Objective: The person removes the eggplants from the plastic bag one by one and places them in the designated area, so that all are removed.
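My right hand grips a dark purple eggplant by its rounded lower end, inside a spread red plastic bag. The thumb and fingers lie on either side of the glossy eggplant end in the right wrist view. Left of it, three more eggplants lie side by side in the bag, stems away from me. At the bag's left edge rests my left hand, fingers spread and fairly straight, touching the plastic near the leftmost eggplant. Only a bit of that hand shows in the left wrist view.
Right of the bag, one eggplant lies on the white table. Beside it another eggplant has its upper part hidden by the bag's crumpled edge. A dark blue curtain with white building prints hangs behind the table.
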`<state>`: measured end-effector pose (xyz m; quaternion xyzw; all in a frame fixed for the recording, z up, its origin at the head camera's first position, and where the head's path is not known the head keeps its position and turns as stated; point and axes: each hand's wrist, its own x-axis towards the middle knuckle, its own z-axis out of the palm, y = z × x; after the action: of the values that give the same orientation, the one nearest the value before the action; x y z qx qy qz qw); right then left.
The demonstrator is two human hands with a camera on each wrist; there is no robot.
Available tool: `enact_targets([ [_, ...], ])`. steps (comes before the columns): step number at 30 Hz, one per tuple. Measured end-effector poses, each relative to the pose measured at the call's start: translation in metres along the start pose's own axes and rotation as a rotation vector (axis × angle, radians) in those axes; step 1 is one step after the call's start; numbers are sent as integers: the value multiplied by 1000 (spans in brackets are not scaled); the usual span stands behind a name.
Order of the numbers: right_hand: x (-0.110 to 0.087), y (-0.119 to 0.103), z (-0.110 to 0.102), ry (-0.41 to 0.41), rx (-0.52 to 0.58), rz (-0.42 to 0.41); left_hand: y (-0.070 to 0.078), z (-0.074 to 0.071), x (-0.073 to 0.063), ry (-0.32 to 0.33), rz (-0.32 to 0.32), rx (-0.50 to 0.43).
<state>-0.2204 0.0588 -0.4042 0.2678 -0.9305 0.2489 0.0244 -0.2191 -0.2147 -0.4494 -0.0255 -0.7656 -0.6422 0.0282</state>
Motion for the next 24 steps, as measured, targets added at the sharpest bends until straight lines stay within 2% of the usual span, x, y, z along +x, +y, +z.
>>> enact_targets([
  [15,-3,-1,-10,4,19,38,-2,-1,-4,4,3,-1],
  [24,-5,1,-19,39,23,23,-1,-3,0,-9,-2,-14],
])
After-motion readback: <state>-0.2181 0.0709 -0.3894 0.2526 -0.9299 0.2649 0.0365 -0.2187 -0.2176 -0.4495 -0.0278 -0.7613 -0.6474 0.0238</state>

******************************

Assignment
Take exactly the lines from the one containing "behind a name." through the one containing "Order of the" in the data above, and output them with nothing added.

The completed task
Available tool: `enact_targets([ [_, ...], ])`. steps (comes before the columns): step number at 30 Hz, one per tuple. Measured end-effector poses, each relative to the pose measured at the call's start: translation in metres along the start pose's own axes and rotation as a rotation vector (axis × angle, radians) in those axes; step 1 is one step after the call's start; numbers are sent as integers: the value multiplied by 1000 (spans in brackets are not scaled); the usual span stands behind a name.
Order of the numbers: right_hand: x (-0.110 to 0.087), y (-0.119 to 0.103), z (-0.110 to 0.102), ry (-0.41 to 0.41), rx (-0.52 to 0.58), rz (-0.42 to 0.41); left_hand: y (-0.070 to 0.078), z (-0.074 to 0.071), x (-0.073 to 0.063), ry (-0.32 to 0.33), rz (-0.32 to 0.32), rx (-0.50 to 0.43).

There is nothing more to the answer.